Following the completion of the database initialization pipeline, a pristine Basic Page content node was built out to validate dynamic query execution across the isolated network services. A dedicated web presentation route was mapped and verified at the path /drupal-demo. Accessing this live URL confirmed that the cluster was cleanly fetching dynamic database contents out of the stateful MySQL layer and serving standard-compliant HTML components across the local area network.
With the underlying pod infrastructure running smoothly, database initialization schemas were executed automatically behind the scenes to link the decoupled services. Web browser access was then initiated via 300080 to interact directly with the Drupal graphical user interface (GUI) and complete the primary system setup.
Inside the administrative setup wizard, core configurations were confirmed, and a brand-new Basic Page content entity was built out to test data routing. A dedicated live presentation route was configured and verified at the path /drupal-demo. Accessing this live URL confirmed that the web server compilation environment was cleanly pulling dynamic node data out of the containerized database layer and serving standard-compliant HTML to the local area network.
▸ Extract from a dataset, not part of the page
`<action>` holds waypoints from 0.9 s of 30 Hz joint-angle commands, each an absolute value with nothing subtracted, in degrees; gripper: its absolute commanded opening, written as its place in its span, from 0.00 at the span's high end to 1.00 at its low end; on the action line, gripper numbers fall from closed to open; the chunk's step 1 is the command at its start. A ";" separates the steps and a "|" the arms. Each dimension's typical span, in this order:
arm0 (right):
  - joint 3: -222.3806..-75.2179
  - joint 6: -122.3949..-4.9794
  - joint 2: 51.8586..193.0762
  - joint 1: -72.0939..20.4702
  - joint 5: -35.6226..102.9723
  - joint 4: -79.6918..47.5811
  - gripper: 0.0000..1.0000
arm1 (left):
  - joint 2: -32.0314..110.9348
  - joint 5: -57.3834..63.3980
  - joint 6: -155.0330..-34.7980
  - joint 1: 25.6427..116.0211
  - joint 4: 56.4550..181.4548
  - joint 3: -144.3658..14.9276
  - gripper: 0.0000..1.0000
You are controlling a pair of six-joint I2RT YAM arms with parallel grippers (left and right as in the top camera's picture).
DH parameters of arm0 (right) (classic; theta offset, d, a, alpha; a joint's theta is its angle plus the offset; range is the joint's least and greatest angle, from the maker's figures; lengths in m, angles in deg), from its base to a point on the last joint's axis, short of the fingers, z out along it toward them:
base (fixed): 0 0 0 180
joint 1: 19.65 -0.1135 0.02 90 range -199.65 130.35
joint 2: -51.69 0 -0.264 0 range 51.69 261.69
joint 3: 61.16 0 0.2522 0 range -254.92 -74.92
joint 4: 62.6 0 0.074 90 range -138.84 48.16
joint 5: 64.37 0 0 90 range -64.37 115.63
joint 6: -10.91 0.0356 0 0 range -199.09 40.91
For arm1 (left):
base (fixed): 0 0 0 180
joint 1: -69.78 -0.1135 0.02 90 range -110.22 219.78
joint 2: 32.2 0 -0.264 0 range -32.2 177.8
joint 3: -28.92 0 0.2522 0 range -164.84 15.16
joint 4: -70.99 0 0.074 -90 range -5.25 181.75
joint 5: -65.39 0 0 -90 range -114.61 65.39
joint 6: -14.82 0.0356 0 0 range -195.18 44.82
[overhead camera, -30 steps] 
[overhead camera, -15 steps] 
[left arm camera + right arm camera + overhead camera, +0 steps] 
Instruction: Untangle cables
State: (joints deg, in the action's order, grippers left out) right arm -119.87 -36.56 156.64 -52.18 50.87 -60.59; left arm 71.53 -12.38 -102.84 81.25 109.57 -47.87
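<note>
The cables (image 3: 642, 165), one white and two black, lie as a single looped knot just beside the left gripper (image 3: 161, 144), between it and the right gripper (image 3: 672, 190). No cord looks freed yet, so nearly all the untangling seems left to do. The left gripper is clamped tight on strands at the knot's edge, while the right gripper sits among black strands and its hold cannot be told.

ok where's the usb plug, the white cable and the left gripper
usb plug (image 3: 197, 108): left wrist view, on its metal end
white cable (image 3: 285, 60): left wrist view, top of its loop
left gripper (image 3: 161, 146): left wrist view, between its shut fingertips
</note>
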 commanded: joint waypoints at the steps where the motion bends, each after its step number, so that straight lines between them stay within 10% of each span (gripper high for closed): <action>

Raw page visibility requires extending the platform beyond out-of-the-box presentation layers. To convert static database nodes into searchable, well-structured assets, the site administration module console was utilized to ingest, verify, and initialize three core extension engines: the Token API, the global Metatag framework, and the Simple XML Sitemap module.
Once these modules were activated, global schema mapping rules were built out for the Basic Page content type. Rather than requiring content creators to manually type out redundant SEO values for every piece of content, the system was configured to intercept database fields automatically using token variables. The global configuration was mapped to dynamically bind the standard HTML <title> element to the [node:title] token, while search snippet fields were automated to pull directly from the truncated [node:summary] string on publication.
The final phase of the deployment involved validating the raw output layers to ensure search engines could cleanly digest the site's architecture. Looking at the raw HTML source code of the live page confirmed that the Metatag engine was actively rendering valid title values, standard descriptive meta elements, and advanced Open Graph (og:) parameters used by social indexing crawlers.
Concurrently, the indexation settings within the sitemap configuration were enabled for all primary site resources. This automatically compiled a clean machine-to-machine data feed at the path /sitemap.xml. Instead of forcing a developer to manually construct and maintain hardcoded layout files, the cluster now uses an automated, self-healing framework. The exact millisecond a new page is published or edited, the backend database hooks dynamically update the XML schema file, optimizing the site's search discovery loop entirely on autopilot.